Salazar wants to rein in wild-horse costs by setting up preserves

Interior Secretary Ken Salazar wants the U.S. Bureau of Land Management to get into the wild-horse preserve business at a cost of nearly $100 million, according to media reports, but, believe it or not, that represents a cost savings to taxpayers … and a stay of execution for thousands of majestic wild horses and burros.

Salazar on a conference call with reporters Wednesday detailed a plan to set up seven wild-horse preserves in the East and Midwest – two of them owned and run by the BLM – that would handle up to 25,000 horses currently running wild from Colorado to California or corralled by the BLM in states like South Dakota, Kansas and Oklahoma.

There are 37,000 horses running free and another 32,000 in captivity, costing the BLM $37 million last year, a projected $50 million this year and $85 million by 2012, according to the Associated Press.
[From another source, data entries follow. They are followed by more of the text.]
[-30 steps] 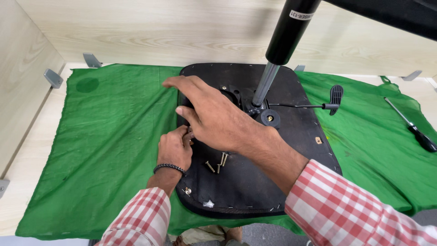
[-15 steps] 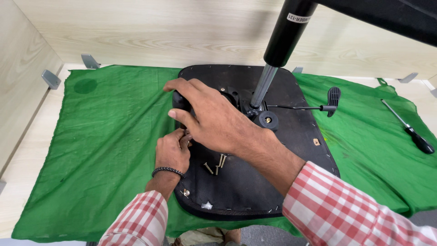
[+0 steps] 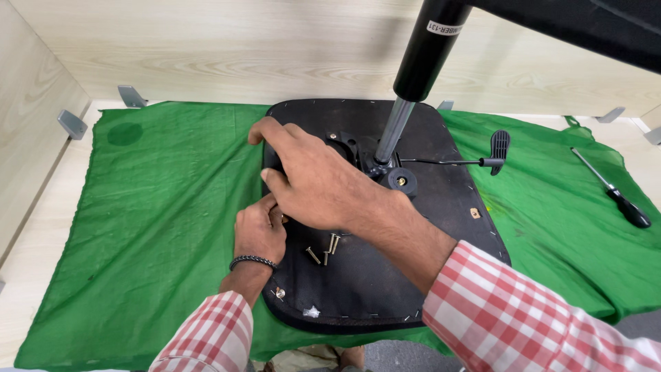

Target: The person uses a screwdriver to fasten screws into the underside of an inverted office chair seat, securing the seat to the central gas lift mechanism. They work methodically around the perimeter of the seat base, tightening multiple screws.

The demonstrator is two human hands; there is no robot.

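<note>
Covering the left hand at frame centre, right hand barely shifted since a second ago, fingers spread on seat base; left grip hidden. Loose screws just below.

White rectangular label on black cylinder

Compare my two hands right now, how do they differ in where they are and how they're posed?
The right hand lies spread flat, palm down, on the black seat base, while the left hand is curled at the base's left edge, fingers tucked beneath the right. The right hand sits farther from you, the left nearer. Only the left wrist wears a dark bracelet. Both arms have red-and-white checked sleeves.
</note>
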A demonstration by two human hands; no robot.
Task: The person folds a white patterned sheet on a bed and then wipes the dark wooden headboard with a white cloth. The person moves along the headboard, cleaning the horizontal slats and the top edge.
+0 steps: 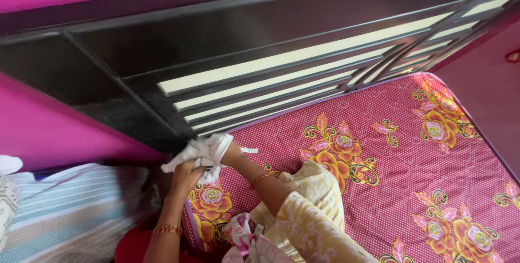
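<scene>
A crumpled white cloth (203, 152) is bunched at the lower left corner of the dark headboard (227, 35), where it meets the mattress. My left hand (187, 179) grips the cloth's lower part from below. My right hand (230, 152) is wrapped in the cloth's upper part, its fingers hidden under the fabric. A gold bangle sits on my left wrist and a thin bracelet on my right wrist. My right arm wears a pale yellow patterned sleeve.
A pink mattress (390, 187) with orange flower prints fills the lower right. The black headboard has cream horizontal slats (303, 73). Striped bedding (70, 209) lies at lower left. Bright pink walls (49, 127) surround the bed.
</scene>
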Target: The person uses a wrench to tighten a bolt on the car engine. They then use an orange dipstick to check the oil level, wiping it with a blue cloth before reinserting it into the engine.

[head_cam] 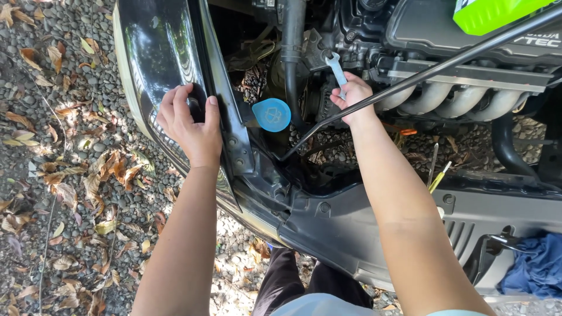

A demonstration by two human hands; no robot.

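Two bare hands are at work over an open engine bay, the person leaning in from the near side above a gravel ground (pixel 64 175) strewn with dry leaves. Largest in view is the dark car body: the glossy black fender (pixel 158 52) on the left, the grey front panel (pixel 374 234) running near and right, and the engine (pixel 468 47) with its pale exhaust manifold pipes (pixel 456 102) at the far right. A thin hood prop rod (pixel 445 64) slants from the upper right down toward the middle. The left hand (pixel 190 126) rests on the fender's edge, fingers spread apart and curled over the rim, bracing and holding nothing loose. The right hand (pixel 354 99) reaches deep into the bay, its fingers clamped around the lower shaft of a silver wrench (pixel 336 67). The wrench stands nearly upright in the picture, its long axis running near to far with a slight lean left, its open-end head pointing away toward a dark engine part beside a black hose (pixel 291 58). Judging by this, the work seems mid-way: the tool is gripped and placed at a fitting, yet whether it is seated on a bolt cannot be told. A blue reservoir cap (pixel 272 114) lies between the hands, and a blue cloth (pixel 535 269) sits at the near right.
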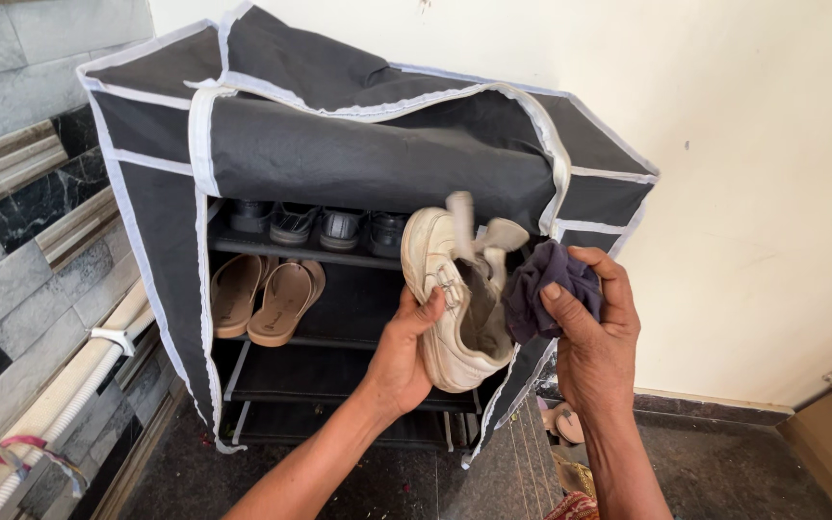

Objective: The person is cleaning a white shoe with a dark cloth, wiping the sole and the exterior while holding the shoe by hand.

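Note:
My left hand (403,354) grips a worn cream-white sneaker (445,299) by its side, holding it up in front of a dark fabric shoe rack (243,154). The sneaker's straps hang loose and its opening faces right. My right hand (597,332) is shut on a crumpled dark purple-grey cloth (546,282), held against the shoe's open top. Both hands hover in front of the rack's right half, at the height of the middle shelves.
The rack's rolled-up front flap (368,159) leaves the shelves open. Dark shoes (320,226) line the top shelf and a tan pair of flats (262,299) the one below. A stone-clad wall and white pipe (69,404) stand at left, a plain wall at right. More footwear (565,424) lies on the dark floor.

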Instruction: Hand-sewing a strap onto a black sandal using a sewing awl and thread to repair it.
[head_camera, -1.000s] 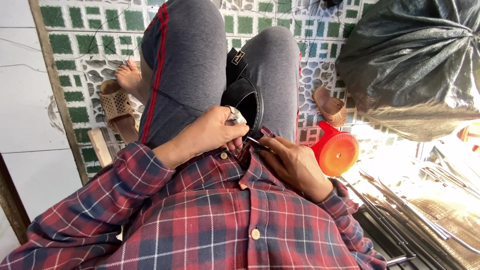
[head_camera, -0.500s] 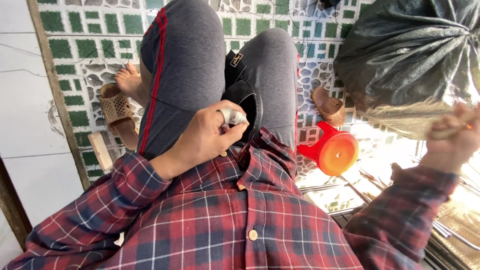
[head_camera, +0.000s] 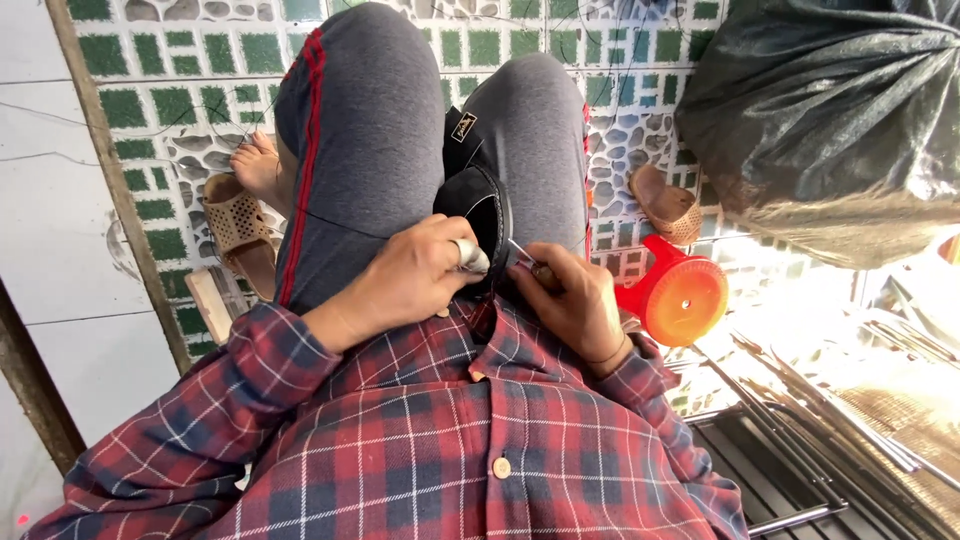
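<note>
Plaid sleeves low in frame; just above them the left hand (head_camera: 405, 285) curls shut round the black shoe piece (head_camera: 480, 215) at centre, thimbled finger on its rim; the right hand (head_camera: 570, 300) pinches a thin awl (head_camera: 525, 255), tip slanting up-left into that rim; red stool (head_camera: 675, 295) beyond, right.

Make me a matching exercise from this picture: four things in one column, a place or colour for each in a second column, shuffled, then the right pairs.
Things:
1. black shoe piece
2. round plastic lid
3. big plastic sack
4. tan sandal

Places or colours:
A. orange-red, on the floor beside the right hand
B. dark and shiny, at the upper right
C. held between the knees, by the left hand
D. on the tiled floor by the bare foot

Pairs: 1-C, 2-A, 3-B, 4-D
</note>
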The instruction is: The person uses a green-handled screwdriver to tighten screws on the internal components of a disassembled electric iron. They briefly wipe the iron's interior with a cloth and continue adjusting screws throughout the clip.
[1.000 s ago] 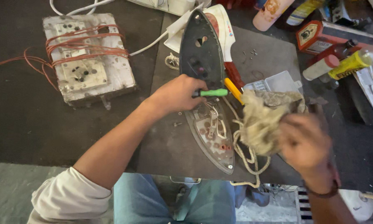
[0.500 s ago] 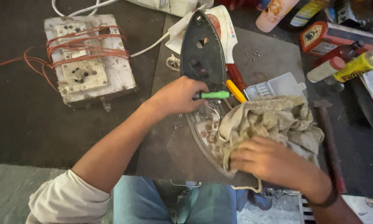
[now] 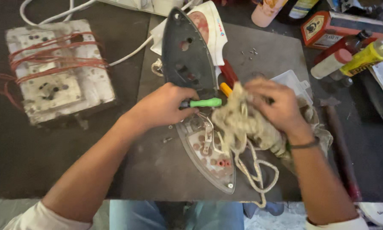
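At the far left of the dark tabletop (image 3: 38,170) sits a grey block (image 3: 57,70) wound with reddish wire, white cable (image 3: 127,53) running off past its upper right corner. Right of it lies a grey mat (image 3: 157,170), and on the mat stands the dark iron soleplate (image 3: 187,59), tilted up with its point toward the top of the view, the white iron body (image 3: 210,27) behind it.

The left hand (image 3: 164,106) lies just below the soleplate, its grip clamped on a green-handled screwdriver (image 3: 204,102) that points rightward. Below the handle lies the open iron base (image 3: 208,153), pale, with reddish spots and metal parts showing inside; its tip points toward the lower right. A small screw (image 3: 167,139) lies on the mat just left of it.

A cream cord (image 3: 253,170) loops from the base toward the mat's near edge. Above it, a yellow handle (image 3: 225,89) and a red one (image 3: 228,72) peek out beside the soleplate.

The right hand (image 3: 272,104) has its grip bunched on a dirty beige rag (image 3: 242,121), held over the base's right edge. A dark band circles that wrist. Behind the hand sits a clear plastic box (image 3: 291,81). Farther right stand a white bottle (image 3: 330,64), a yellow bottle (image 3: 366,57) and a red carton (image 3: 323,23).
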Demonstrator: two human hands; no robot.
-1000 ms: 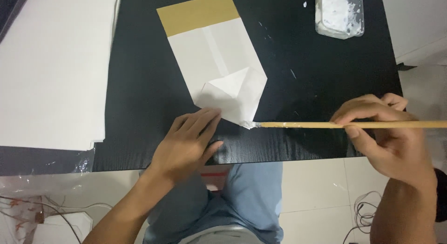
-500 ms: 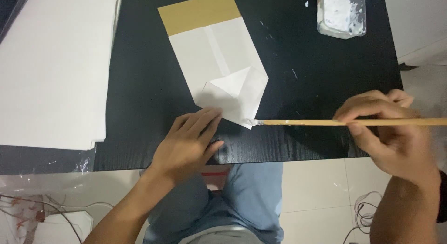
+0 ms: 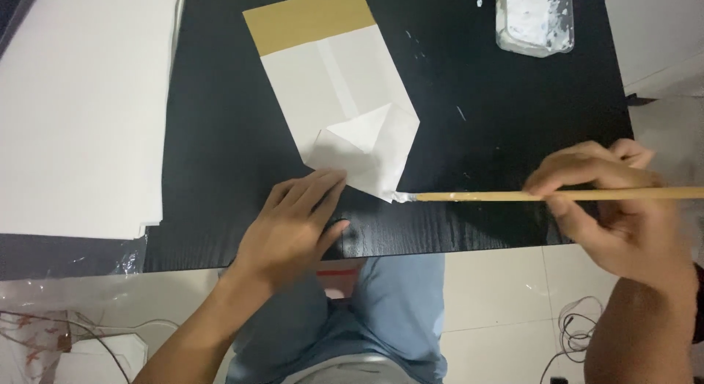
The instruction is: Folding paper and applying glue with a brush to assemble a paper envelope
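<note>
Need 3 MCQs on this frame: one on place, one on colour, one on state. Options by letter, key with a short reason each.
1. Where does the tip of the wooden stick sit?
A. in the glue tub
B. at the lower corner of the paper bag
C. on the white sheet stack

2. What colour is the band at the bag's top end?
A. tan-brown
B. blue
C. red

3. What is the left hand doing?
A. gripping the stick
B. lifted clear of the table
C. lying flat, fingertips on the bag's folded bottom edge

Answers:
1 B: the tip meets the bag's lower corner on the black table, far from the glue tub.
2 A: the band is tan-brown above the white body.
3 C: the left hand lies flat; the right hand holds the stick.
</note>
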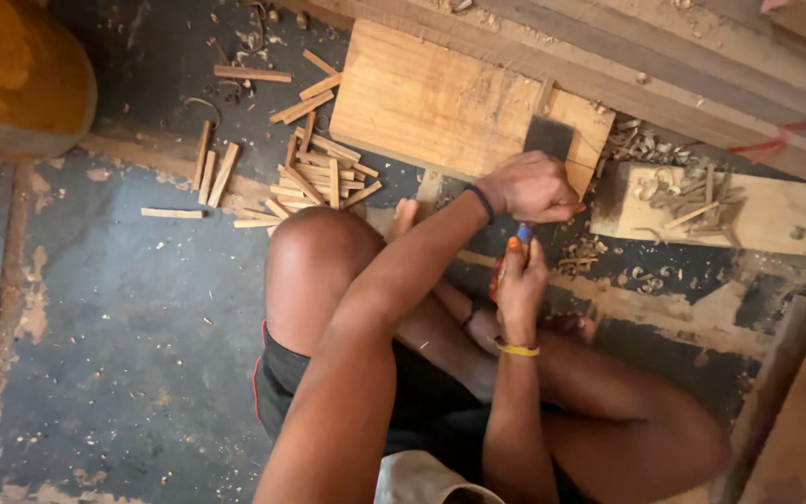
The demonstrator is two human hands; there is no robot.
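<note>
Dark, worn concrete floor [123, 355] spread under a seated person, littered with shavings and offcuts. Both hands met just in front of the raised knee. The left hand [532, 187] was closed in a fist over the top of a tool; whether a dark flat blade [548, 136] just beyond its knuckles belonged to that tool could not be told. The right hand [521, 285], directly below the left, was wrapped around a slim handle with blue and orange on it [521, 235], held upright between the two hands. Just beyond the left hand lay a wide wooden board [422, 103], and to its right a smaller wooden block [767, 213] carried curled shavings [683, 191]. Well to the left of the hands, a heap of short split wooden sticks [319, 177] lay on the floor, with a few strays further out. Judging by that heap and the shavings, a fair amount of cutting looked done; how much remained could not be told.
</note>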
The Government Accountability Office last year warned the BLM program was out of control and unsustainable, but the public has balked at slaughtering the proud animals.

According to the BLM, which manages the animals under the Wild Free-Roaming Horses and Burros Act of 1971, western rangelands are just too arid to viably support the ever-growing herds. Salazar’s plan would avoid euthanizing horses, move them to more lush rangelands, and possibly create eco-tourism opportunities for preserve visitors.